Deploying to multi-tenant environment

A client was deploying a new company branding web site into an environment with multiple web sites hosted by one Kentico installation.

They decided that the easiest way to deploy the web site from development to staging and later to production environment was to use export/import module, which allowed them to bring code, media files, content and other objects all at once. They were careful to select only the necessary items to export in order to avoid overriding global settings or objects in the shared Kentico instance.

After the web site was deployed initially, the client used the content staging module as the main tool for pushing updates. With this approach, they were able to synchronize ongoing content, media and object changes.

Since the client was using mostly out of the box functionality, they deployed the occasional code change manually to all of the environments through Visual Studio's publish functionality.

Going live with a redesigned web site

A client was going live with a new redesign of their old website, which previously ran on a different platform.

Since the web site with all of its content and functionality was completed and tested in the staging environment, the easiest way to deploy this new web site to production was to manually backup and restore the site files and database.

Both the solution code base and database were fully restored in the production environment without any built-in or external deployment tools. Environment specific settings and configuration were adjusted to match the production environment requirements. The system administrator prepared a backup plan to easily switch traffic between the old website and the new website running in the same environment in case there were any issues.

The client decided to forward the traffic to the new web site early on Saturday morning to minimize the impact on users and ensured that the whole implementation team was ready to address any issues should they arise.

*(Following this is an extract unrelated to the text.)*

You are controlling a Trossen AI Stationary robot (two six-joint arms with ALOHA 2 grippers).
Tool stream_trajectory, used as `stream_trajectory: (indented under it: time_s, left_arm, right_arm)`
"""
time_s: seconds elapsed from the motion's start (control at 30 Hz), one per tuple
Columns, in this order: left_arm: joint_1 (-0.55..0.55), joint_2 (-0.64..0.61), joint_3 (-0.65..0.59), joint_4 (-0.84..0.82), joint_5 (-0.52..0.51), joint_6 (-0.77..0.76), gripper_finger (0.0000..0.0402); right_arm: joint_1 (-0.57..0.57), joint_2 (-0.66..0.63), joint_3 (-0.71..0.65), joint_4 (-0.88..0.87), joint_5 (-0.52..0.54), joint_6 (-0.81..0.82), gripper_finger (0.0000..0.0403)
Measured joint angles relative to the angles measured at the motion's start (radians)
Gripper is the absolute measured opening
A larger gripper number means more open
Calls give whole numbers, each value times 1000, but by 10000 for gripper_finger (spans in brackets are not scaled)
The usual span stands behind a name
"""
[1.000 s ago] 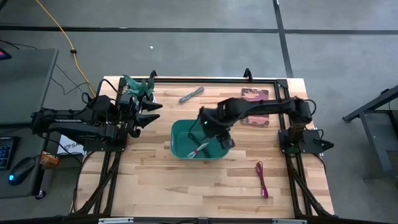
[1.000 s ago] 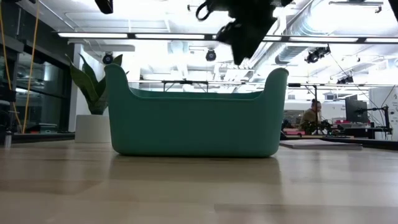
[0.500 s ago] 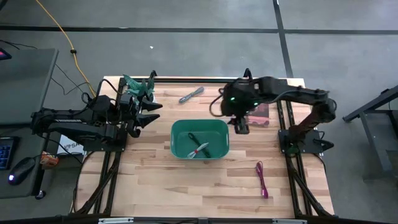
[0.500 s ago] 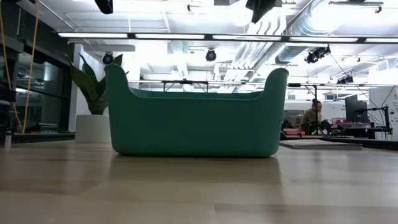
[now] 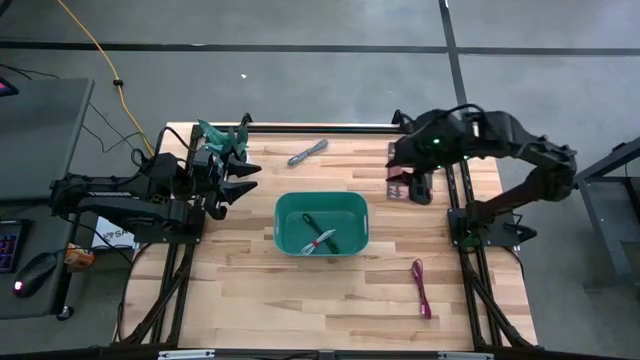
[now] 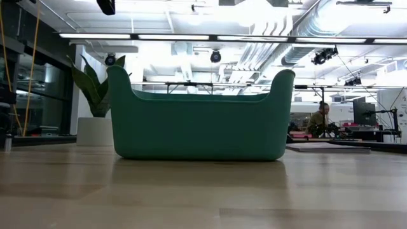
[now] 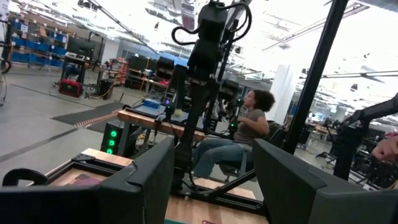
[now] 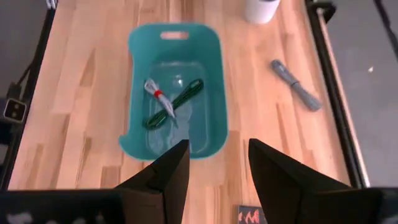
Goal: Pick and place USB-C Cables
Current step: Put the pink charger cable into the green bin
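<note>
The teal bin (image 5: pixel 322 225) stands mid-table and fills the low view (image 6: pixel 200 121). Inside it the dark green cable (image 8: pixel 177 104) lies crossed with the white cable with a red band (image 8: pixel 155 92), both on the bin's floor. The grey cable (image 5: pixel 308 152) lies flat on the wood by the far edge, also in the right wrist view (image 8: pixel 297 84). Flat near the right near corner is the magenta-red cable (image 5: pixel 421 288). My right gripper (image 5: pixel 414 186) hangs open and empty, high over the far right of the table (image 8: pixel 219 168). My left gripper (image 5: pixel 236 180) waits open left of the bin (image 7: pixel 211 180).
A dark red flat pad (image 5: pixel 410 160) lies under my right gripper near the far right corner. A potted plant (image 5: pixel 225 140) stands at the far left corner, its white pot (image 8: pixel 261 9) beyond the bin. A seated person (image 7: pixel 239 134) shows past the table's right side.
My right gripper has risen out of the teal bin and swung toward the table's far right corner, leaving the low view. The green cable and the white cable stay lying in the bin.
</note>
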State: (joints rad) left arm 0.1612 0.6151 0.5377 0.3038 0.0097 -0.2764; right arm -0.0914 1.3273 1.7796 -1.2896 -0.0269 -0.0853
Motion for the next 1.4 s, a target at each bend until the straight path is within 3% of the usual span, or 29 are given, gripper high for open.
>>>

After going live, the system administrator received an email notification from Kentico about a few errors in the event log. These were quickly addressed as they turned out to be configuration changes that were initially overlooked.

Rolling out a new feature

A client was planning to deploy a new feature that involved changing some of the existing code as well as the data in the database.

This new functionality was highly dependent on both the code and the data. It was crucial to have both in place at the same time, and therefore, a maintenance window with downtime was required.

The deployment process was tested with a copy of the production environment to ensure that nothing would break other web site functionality. They scheduled the production deployment early on a Sunday morning as, based on the Google Analytics, this was their lowest traffic time. During this time, all live site visitor requests were redirected to a page with maintenance message explaining that the website was being updated.

Since the production environment contained visitor generated data (e.g., form submission, web analytics, online marketing data, etc.), the customer was not able to use a full backup and restore approach for this scenario. They used TeamCity to deploy the code to production and after that, used Kentico built-in content staging to synchronize the necessary database data.

Once they verified everything was working correctly in the production environment, they redirected live traffic back to the site again.

Applying hotfix with no downtime

A client had a strict requirement to keep the production web site running even during maintenance windows.

They needed to apply the latest Kentico hotfix, so they took a backup of the production web site (both the database and code base) and applied the hotfix in a local development environment. After testing the web site, they restored it to another server in the production environment.

Once the hotfixed web site was warmed up, they redirected the traffic to it instead of the old server through a load balancer. During the maintenance window, they disabled visitor submission of forms via a customization they built to put forms in a read-only mode and displayed a maintenance message in order to avoid having to migrate the data to the hotfixed web site.